The federal government needs to meet an “urgent” need to provide more addiction treatment funding in communities, especially those which have been hardest hit by the opiate epidemic.
That is one of the recommendations in a new report from a group of experts, led by researchers at the Johns Hopkins Bloomberg School of Public Health in collaboration with the Clinton Foundation. The report, “The Opioid Epidemic: From Evidence to Impact,” maps out a blueprint for national action on the epidemic and details dozens of concrete, evidence-based steps for everyone working to fight the opioid crisis in America – from the health care, advocacy, nonprofit, government, academic, and business sectors.
The recommendations were developed by the Bloomberg School and the Clinton Health Matters Initiative with input from leaders in clinical care and pain treatment, pharmacy benefit managers, health policy and insurance, injury prevention and law enforcement, among others.
The report was prepared by researchers at the Bloomberg School’s Center for Drug Safety and Effectiveness and Center for Injury Research and Policy in collaboration with the Clinton Health Matters Initiative of the Clinton Foundation. The report includes an introduction by President Bill Clinton, founder and board chair of the Clinton Foundation.
“The nature of the epidemic has changed enormously during the past few years,” says G. Caleb Alexander, MD, co-director of the Center for Drug Safety and Effectiveness at the Bloomberg School and one of the report’s editors. “The opioid epidemic is a highly complex issue with an enormous human toll. But ultimately, the crisis can be stemmed with approaches that have been shown to be effective.”
The report’s other “priority” recommendations:
- Optimize prescription drug monitoring programs (PDMPs): PDMP utilization is associated with decreased opioid prescribing and adverse events, yet many states do not mandate PDMP registration and use.
- Work with medical boards to enact policies reflecting the CDC Opioid Prescribing Guideline: The Guideline, issued in 2016, remains the gold-standard for a comprehensive, evidence-based approach to prescribing opioids for chronic non-cancer pain in primary care, yet many organizations have not yet incorporated the guideline into practice.

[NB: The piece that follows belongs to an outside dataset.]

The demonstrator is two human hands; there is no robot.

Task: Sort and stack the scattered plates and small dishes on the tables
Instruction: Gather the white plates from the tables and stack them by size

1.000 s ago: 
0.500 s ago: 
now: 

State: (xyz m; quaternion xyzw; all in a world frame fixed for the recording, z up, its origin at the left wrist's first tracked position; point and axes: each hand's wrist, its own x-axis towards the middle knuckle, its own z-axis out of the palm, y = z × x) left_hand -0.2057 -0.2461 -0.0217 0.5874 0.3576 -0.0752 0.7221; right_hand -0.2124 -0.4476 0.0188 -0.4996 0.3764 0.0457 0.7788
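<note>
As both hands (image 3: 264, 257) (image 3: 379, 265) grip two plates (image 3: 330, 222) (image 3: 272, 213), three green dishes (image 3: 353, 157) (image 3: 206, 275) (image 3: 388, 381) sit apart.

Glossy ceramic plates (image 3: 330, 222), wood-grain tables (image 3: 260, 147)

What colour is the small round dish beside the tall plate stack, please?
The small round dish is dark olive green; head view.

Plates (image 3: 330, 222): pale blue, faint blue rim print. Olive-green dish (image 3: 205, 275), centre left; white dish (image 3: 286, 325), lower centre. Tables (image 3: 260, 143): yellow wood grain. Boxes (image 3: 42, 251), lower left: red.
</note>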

- Support evaluation research of pharmacy benefit managers (PBMs) and pharmacy interventions: PBMs and pharmacies are engaged in many interventions to reduce opioid overuse and improve pain care, yet all too often these are not rigorously evaluated, leading to important knowledge gaps regarding what works.
- Secure funding to assess effectiveness of innovative packaging and designs: Data on the effectiveness of packaging interventions is limited. Evaluations of the available engineering innovations and those under development are needed to inform practice.
- Provide clear and consistent guidance on opioid disposal and expand “take back” programs: There are enormous volumes of unused opioids in homes throughout the U.S. that are too often diverted for non-medical use. Safe disposal options for prescription opioids are needed.
- Invest in surveillance of misuse and use disorders including information about supply sources: Surveillance of opioid use, misuse, and opioid-use disorders is critical for the improvement of primary, secondary, and tertiary prevention efforts.
- Partner with product developers to design easier-to-use and less costly naloxone formulations: Having multiple products that are easy for non-medical personnel to use would increase uptake and reduce costs. Price is consistently raised as a concern, and recent reports indicate that the cost of the drug is increasing dramatically.
- Establish and evaluate supervised consumption spaces: “Medically-supervised consumption of heroin in supervised consumption spaces may help prevent overdoses and can encourage users to get treatment.”
- Avoid stigmatizing language and include messages communicating effectiveness of treatment and acknowledgement of structural barriers to care: “Promoting language that does not stigmatize those with opioid use disorders can increase support for effective treatment of this condition.”
The report notes that prescription opioids serve a vital role in treating cancer pain and pain at the end of life. “A major challenge is to balance benefits with the potential harms of opioid medications, given the high potential for addiction, diversion, and overdose. Another challenge is that those already addicted need access to effective treatment without fear of stigmatization.”
“The opioid situation is certainly dire, but we are seeing progress in some areas,” says Shannon Frattaroli, PhD, associate director for outreach at the Johns Hopkins Center for Injury Research and Policy at the Bloomberg School and one of the report’s editors.
In his introduction, Clinton pointed out that, “unlike with many diseases, we have the science and the experience to end the opioid epidemic.”